Finally figured the cause of the failures, though I don't get why clearing pcache is necessary. @MartinNowak, do you remember why it needed to be included in the Lagain loop?

The mark loop is now simplified to only use forward jumps and standard backward continuation. I also noticed a few more redundant operations.

ibuclaw · 2017-09-26T07:15:46Z

Finally figured the cause of the failures, though I don't get why cleraing pcache is necessary.

Just guess from me after looking at the loop. Could it happen that you have two ranges next to each other? - ie: pcache is both the end of the previous and start of the current range.

Clearing seems reasonable anyway if you are already altering p1/p2 pointers.

MartinNowak · 2017-09-26T14:49:25Z

Finally figured the cause of the failures, though I don't get why clearing pcache is necessary.

Hihi, changing sth. w/o understanding why doesn't count as "figuring out" ;).

@MartinNowak, do you remember why it needed to be included in the Lagain loop?

No I merely preserved the existing semantics.
MartinNowak@85f392d#diff-6f1ab0423fff9dcd084ecf9a677dc426R2391

Actually it looks confusing that we don't make a small 16-byte bin

druntime/src/gc/impl/conservative/gc.d

Line 2010 in 4ee4569

if (bin < B_PAGE)

just because it's on the same page (4KB) as the previous element.

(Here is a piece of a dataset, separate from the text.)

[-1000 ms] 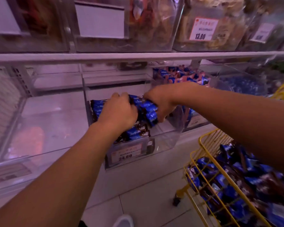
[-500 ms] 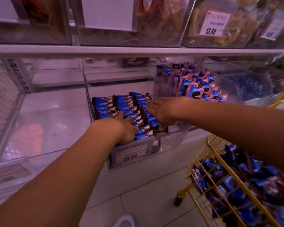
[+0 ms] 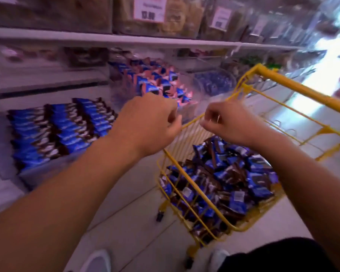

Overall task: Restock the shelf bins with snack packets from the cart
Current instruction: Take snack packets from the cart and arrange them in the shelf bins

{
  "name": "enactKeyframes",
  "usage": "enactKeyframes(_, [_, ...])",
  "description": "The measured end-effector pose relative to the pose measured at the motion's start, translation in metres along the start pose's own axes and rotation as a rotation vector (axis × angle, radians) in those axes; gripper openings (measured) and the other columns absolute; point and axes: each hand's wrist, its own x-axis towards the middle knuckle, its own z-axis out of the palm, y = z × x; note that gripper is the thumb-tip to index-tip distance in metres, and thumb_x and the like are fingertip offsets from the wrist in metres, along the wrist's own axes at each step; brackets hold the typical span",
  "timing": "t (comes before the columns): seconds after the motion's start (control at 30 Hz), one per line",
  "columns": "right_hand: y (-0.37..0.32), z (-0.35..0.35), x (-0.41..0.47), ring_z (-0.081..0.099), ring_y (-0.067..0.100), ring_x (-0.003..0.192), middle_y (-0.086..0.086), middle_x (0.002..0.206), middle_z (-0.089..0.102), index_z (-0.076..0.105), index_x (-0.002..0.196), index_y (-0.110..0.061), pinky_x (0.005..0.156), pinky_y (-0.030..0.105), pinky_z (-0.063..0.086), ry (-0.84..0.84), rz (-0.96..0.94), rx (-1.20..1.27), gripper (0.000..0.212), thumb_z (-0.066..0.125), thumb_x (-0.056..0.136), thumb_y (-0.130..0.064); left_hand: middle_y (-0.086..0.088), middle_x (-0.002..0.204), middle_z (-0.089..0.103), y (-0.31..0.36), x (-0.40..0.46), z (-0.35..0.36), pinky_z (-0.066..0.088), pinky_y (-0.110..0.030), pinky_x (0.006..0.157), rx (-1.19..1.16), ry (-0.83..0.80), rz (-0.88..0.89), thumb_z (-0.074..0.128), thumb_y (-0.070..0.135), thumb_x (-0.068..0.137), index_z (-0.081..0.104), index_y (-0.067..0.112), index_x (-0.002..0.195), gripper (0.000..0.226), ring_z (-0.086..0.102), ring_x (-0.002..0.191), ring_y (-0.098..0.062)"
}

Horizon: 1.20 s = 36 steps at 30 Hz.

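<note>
both hands (image 3: 145, 122) (image 3: 227, 123) above the yellow cart (image 3: 294, 89) rim, fingers curled, empty, snack packets (image 3: 230, 183) below

Shelf bin (image 3: 12, 167) at left, holding snack packets (image 3: 61, 128) in rows. To its right, a second bin (image 3: 124, 95) with more packets; further right, the cart (image 3: 300, 91), loaded with loose packets (image 3: 230, 177). Left hand (image 3: 147, 122) and right hand (image 3: 232, 122) side by side above the cart's near-left rim; upper shelf (image 3: 106, 39) behind, above all.
</note>
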Motion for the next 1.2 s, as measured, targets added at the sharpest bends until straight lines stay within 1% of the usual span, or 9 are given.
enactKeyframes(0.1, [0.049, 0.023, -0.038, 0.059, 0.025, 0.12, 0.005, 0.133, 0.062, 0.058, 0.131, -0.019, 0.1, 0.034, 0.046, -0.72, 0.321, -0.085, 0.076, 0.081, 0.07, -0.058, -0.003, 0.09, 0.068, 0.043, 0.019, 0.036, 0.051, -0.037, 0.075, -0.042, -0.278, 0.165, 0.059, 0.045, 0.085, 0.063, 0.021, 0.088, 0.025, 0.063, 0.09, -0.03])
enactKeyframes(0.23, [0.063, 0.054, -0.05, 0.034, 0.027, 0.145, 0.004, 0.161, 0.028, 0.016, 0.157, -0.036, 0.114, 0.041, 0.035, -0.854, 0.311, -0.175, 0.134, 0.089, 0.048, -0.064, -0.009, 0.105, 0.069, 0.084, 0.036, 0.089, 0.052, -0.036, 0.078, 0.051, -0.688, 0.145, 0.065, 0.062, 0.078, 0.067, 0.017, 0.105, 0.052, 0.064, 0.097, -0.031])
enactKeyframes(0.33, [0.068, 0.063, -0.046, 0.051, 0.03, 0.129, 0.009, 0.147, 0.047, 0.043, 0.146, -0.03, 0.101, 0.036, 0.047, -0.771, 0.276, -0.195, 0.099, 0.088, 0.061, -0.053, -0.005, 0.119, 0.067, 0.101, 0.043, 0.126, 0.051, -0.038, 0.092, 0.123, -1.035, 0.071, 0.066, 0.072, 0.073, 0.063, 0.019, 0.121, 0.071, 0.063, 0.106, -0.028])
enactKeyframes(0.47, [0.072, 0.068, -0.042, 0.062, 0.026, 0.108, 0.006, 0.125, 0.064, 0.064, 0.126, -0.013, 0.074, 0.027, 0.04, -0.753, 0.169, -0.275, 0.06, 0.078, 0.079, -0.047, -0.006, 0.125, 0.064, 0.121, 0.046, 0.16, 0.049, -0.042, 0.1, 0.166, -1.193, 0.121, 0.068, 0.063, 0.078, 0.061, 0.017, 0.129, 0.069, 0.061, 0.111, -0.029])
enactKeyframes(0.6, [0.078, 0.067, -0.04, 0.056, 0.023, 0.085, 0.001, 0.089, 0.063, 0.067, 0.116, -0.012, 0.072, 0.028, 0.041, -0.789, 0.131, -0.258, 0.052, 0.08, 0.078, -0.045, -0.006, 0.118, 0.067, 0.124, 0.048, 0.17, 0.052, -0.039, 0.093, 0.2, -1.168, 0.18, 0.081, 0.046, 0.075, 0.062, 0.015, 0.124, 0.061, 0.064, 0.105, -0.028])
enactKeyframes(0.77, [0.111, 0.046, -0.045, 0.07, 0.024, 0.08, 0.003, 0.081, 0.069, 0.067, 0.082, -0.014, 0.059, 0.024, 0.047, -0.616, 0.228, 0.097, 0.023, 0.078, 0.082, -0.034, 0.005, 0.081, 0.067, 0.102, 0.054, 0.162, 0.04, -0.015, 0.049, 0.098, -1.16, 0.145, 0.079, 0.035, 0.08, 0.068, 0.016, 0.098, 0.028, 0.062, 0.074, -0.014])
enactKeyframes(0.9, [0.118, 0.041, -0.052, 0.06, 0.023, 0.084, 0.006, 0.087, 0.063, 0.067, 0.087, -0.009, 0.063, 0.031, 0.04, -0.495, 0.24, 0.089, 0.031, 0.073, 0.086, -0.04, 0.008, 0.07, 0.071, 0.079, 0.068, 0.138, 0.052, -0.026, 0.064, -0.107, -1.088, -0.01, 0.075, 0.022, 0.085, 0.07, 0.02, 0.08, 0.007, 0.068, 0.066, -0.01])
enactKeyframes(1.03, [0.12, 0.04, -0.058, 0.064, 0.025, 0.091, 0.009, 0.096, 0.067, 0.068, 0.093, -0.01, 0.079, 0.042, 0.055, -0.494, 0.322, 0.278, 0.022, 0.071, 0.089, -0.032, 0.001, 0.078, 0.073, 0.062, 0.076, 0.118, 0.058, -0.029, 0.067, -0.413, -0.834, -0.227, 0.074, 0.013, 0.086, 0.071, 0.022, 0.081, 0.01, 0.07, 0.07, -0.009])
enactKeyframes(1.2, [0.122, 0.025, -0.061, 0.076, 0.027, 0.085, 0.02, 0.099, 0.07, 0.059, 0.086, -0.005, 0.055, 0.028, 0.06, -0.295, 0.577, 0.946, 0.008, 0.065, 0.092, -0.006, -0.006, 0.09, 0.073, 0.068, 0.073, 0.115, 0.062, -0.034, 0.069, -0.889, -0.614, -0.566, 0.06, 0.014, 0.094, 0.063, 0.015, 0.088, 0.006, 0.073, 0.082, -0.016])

druntime/src/gc/impl/conservative/gc.d

Lines 1982 to 1983 in 4ee4569

    
           if ((cast(size_t)p & ~cast(size_t)(PAGESIZE-1)) == pcache) 
        
               continue;

Am I misreading this?

MartinNowak · 2017-09-26T14:53:55Z

Ah, a bit easier to see that pcache isn't set for < B_PAGE pages when this code wasn't so regressed as currently.
www.dsource.org/projects/tango/browser/trunk/tango/core/rt/gc/basic/gcx.d#L2243
Nonetheless, pcache is a crappy name for last marked (full) page.

MartinNowak · 2017-09-26T15:01:52Z

src/gc/impl/conservative/gc.d

                    // For the NO_INTERIOR attribute.  This tracks whether
                    // the pointer is an interior pointer or points to the
                    // base address of a block.
-                    bool pointsToBase = (base == sentinel_sub(p));


Was it necessary to remove that name?
Even dmd should be able to optimize this and deciphering base != sentinel_sub(p) isn't that trivial.

Even dmd should be able to optimize

Unfortunately, it it doesn't just use the comparison in the following if, but stores the result to a byte with sete and uses that, adding a number of gratuitious instructions.

MartinNowak · 2017-09-26T15:05:41Z

I don't see why pcache needs to be reset. What's ugly is that it's set before marking, but shouldn't be a problem.
Honestly we should stop throwing time at this crappy code. The algorithmic deficiencies are a much bigger problem and the codebase is beyond repair/maintainability.

rainers · 2017-09-27T06:24:11Z

Thanks @ibuclaw and @MartinNowak for looking into this.

Just guess from me after looking at the loop. Could it happen that you have two ranges next to each other? - ie: pcache is both the end of the previous and start of the current range.

I don't see how pcache can point to two ranges at the same time.

For my own sanity: pcache points to the last GC managed 4k page that is found to be referenced and is inside a large pool, i.e. there is no other object on that page. As the object containing the page has been marked and its range has been added to the stack for scanning there is no need to look at pointers referencing the same page.
AFAICT that does not invalidate if the mark loop switches to another range. The test failures suggest it does, though.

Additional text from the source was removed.